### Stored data
◇ ◇ ◇ ◇ ◇ ◇ ◇

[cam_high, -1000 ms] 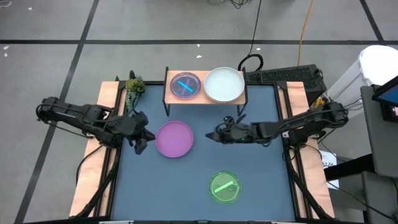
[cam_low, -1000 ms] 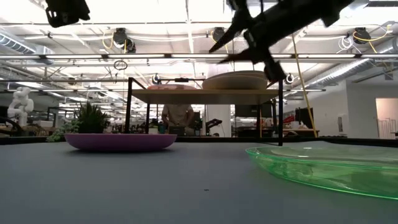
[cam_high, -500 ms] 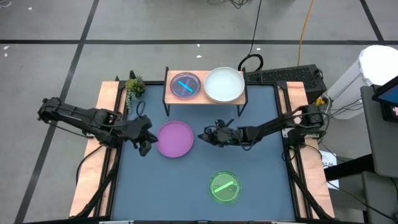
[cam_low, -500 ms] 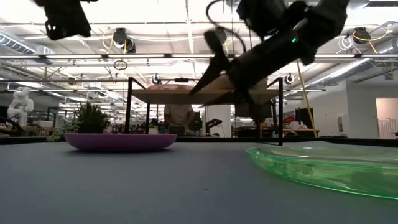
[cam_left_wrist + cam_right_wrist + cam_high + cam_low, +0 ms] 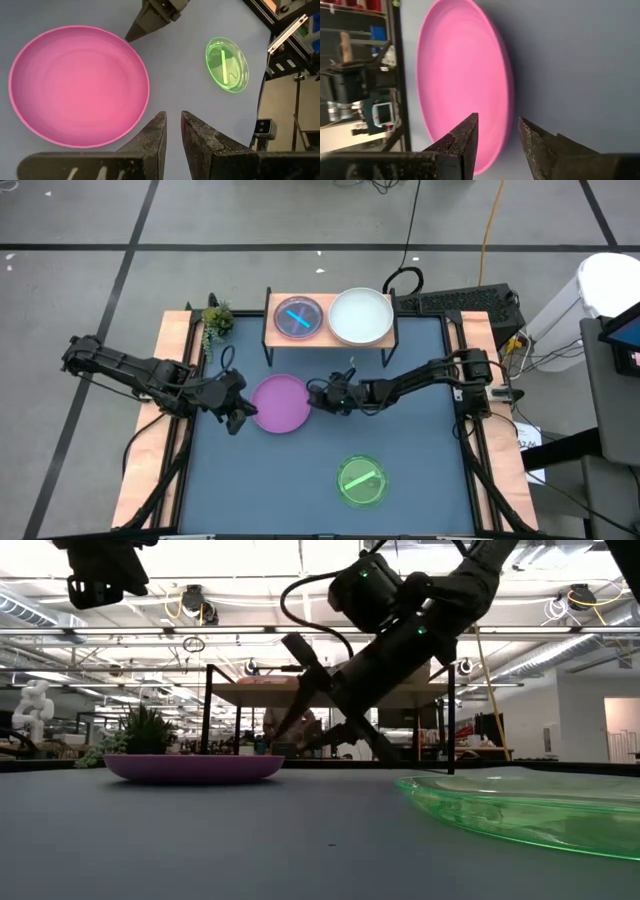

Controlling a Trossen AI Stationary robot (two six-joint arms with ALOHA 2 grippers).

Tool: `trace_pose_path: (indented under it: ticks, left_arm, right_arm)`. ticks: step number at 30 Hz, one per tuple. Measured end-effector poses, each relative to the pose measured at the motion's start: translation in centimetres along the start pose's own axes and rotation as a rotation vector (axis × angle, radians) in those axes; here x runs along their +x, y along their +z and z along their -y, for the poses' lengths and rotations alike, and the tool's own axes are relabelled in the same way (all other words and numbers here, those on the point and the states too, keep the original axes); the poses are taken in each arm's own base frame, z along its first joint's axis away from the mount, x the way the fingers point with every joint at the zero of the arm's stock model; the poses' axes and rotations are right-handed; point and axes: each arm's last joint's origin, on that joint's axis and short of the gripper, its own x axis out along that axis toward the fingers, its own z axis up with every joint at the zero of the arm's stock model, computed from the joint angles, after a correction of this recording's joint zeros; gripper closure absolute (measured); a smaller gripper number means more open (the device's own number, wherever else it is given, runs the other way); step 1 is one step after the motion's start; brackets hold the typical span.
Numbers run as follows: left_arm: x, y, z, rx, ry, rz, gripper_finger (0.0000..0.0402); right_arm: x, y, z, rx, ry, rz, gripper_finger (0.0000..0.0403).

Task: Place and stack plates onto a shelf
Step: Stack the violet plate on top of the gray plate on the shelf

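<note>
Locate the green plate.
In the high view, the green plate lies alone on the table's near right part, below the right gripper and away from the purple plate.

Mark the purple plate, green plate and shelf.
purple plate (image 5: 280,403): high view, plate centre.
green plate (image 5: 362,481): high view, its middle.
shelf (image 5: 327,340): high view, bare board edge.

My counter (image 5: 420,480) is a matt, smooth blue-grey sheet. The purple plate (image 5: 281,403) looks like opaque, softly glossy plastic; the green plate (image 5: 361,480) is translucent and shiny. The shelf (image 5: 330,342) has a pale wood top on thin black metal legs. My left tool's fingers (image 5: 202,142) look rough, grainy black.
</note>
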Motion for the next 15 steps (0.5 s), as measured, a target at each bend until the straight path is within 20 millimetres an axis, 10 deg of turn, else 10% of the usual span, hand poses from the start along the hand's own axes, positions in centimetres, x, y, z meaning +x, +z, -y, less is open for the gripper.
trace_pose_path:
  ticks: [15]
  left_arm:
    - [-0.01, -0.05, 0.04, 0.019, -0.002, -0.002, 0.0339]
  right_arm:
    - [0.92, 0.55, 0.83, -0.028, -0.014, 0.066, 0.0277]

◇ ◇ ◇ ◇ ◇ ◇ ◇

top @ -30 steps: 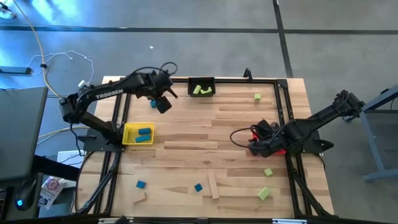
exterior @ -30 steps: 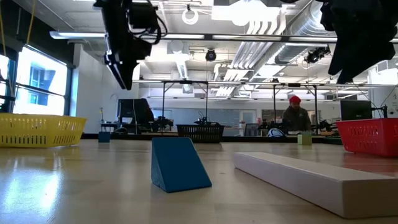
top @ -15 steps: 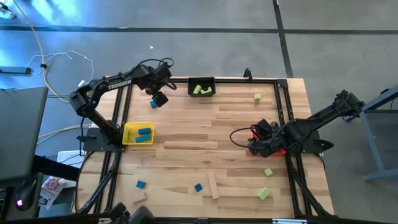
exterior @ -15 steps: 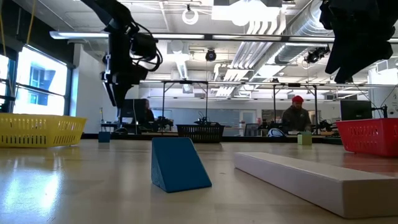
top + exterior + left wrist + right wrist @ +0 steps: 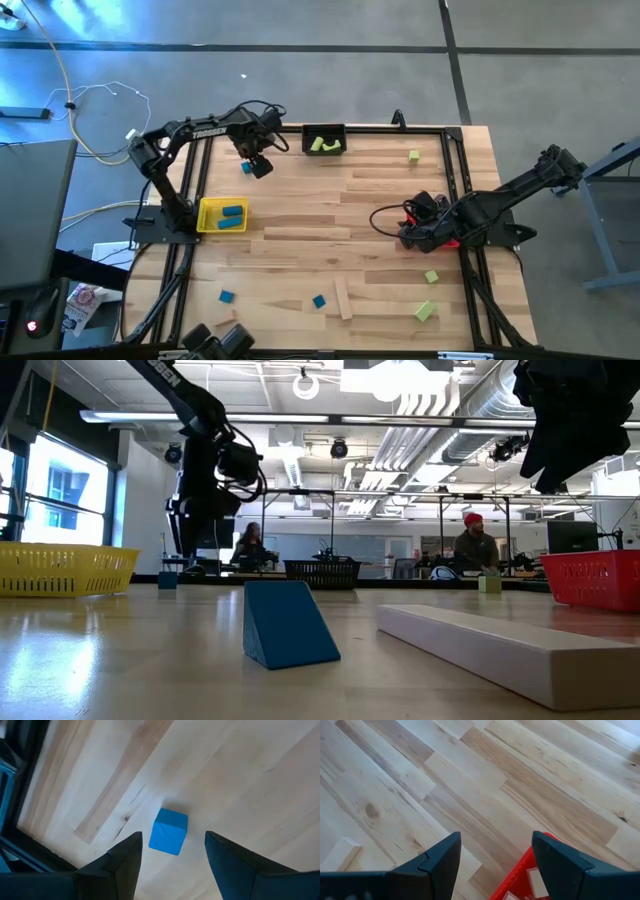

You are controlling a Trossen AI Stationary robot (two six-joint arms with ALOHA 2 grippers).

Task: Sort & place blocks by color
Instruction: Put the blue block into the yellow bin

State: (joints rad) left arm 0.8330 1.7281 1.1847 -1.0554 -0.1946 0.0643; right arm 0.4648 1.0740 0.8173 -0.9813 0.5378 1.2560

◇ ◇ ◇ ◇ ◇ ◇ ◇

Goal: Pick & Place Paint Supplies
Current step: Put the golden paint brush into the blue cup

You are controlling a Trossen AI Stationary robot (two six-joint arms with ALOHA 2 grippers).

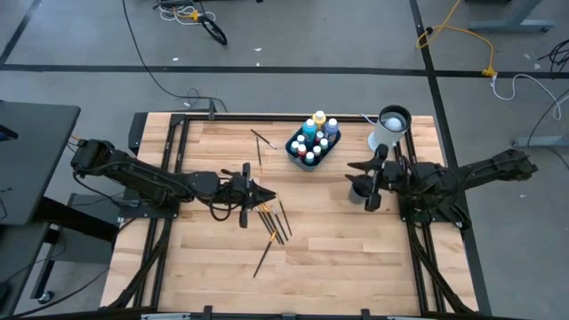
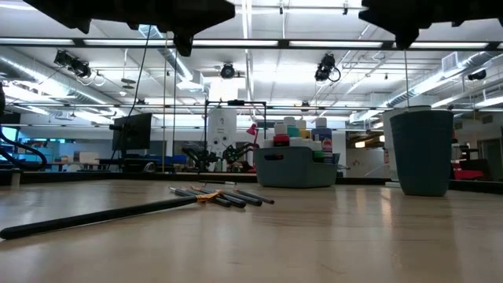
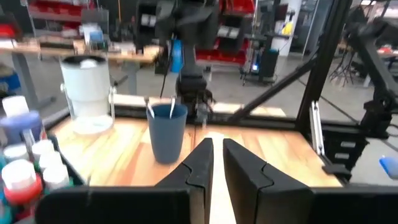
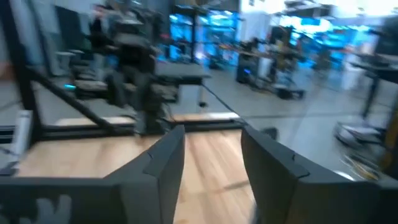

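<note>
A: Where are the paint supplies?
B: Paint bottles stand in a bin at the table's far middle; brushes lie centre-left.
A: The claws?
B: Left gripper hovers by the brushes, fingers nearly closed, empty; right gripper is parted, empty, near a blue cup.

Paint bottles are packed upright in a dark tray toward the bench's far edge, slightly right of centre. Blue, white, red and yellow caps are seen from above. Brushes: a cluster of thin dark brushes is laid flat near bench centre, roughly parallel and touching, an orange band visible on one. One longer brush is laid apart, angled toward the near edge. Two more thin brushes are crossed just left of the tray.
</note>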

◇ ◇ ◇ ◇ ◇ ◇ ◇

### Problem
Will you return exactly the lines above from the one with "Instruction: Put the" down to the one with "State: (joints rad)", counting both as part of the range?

### Answer to this problem
Instruction: Put the blue block into the yellow bin

State: (joints rad) left arm 0.8330 1.7281 1.1847 -1.0554 -0.1946 0.0643; right arm 0.4648 1.0740 0.8173 -0.9813 0.5378 1.2560

Nothing else is required to finish the exercise.